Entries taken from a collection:
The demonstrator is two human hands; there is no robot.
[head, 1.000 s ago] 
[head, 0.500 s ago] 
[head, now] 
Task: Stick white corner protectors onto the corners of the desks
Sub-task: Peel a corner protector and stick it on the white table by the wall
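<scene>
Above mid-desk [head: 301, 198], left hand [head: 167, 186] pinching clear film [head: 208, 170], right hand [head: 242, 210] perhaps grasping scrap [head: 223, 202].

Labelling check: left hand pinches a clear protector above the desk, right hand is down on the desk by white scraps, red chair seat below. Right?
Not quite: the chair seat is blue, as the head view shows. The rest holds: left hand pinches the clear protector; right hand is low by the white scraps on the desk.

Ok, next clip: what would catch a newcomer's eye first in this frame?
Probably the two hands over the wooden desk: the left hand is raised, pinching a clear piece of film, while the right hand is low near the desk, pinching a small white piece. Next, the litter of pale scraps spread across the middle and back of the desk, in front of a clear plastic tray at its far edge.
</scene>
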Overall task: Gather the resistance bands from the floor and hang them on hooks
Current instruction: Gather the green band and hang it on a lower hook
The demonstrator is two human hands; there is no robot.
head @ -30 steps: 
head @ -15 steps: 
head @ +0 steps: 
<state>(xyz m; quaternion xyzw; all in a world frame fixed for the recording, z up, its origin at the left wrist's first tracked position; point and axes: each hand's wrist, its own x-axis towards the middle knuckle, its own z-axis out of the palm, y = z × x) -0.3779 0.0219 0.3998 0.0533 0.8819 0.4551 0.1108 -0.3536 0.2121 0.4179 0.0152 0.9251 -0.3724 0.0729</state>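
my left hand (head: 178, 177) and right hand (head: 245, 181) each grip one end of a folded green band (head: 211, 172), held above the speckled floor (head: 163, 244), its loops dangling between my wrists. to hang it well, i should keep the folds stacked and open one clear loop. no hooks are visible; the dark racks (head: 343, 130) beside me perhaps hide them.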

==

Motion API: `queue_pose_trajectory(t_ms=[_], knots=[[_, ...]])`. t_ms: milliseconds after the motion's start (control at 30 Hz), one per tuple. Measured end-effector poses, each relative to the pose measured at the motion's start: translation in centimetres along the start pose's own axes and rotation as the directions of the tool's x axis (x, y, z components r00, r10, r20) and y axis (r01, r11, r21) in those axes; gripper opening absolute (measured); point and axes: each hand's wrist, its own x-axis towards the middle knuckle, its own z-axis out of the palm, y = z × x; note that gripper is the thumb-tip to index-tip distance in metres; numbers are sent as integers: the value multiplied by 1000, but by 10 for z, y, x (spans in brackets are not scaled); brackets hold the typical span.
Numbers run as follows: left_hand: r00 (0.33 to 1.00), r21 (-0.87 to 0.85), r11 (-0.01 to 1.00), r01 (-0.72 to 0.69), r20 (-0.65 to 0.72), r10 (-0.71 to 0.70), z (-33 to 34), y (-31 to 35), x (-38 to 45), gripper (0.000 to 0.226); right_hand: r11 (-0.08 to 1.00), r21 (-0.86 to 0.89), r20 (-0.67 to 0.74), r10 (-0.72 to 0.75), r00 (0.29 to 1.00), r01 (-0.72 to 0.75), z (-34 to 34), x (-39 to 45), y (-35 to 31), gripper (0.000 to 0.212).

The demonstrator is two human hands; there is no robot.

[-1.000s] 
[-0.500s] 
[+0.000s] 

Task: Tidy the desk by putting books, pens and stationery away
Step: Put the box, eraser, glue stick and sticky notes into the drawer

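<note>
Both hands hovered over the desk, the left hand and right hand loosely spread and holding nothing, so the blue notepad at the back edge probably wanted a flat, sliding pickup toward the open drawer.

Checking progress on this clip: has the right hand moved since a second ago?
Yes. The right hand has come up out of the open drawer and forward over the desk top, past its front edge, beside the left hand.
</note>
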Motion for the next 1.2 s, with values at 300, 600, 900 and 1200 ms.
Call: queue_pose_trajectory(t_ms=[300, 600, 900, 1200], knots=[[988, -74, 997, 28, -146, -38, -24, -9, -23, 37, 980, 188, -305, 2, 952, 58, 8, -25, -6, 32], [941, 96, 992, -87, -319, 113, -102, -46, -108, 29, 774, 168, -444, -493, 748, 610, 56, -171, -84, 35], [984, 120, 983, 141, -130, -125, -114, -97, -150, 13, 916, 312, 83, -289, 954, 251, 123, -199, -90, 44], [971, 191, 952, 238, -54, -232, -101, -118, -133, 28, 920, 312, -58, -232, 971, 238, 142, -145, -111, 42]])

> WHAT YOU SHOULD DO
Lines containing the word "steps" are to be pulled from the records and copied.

> FINAL ANSWER
head @ -30 steps: 
head @ -15 steps: 
head @ +0 steps: 

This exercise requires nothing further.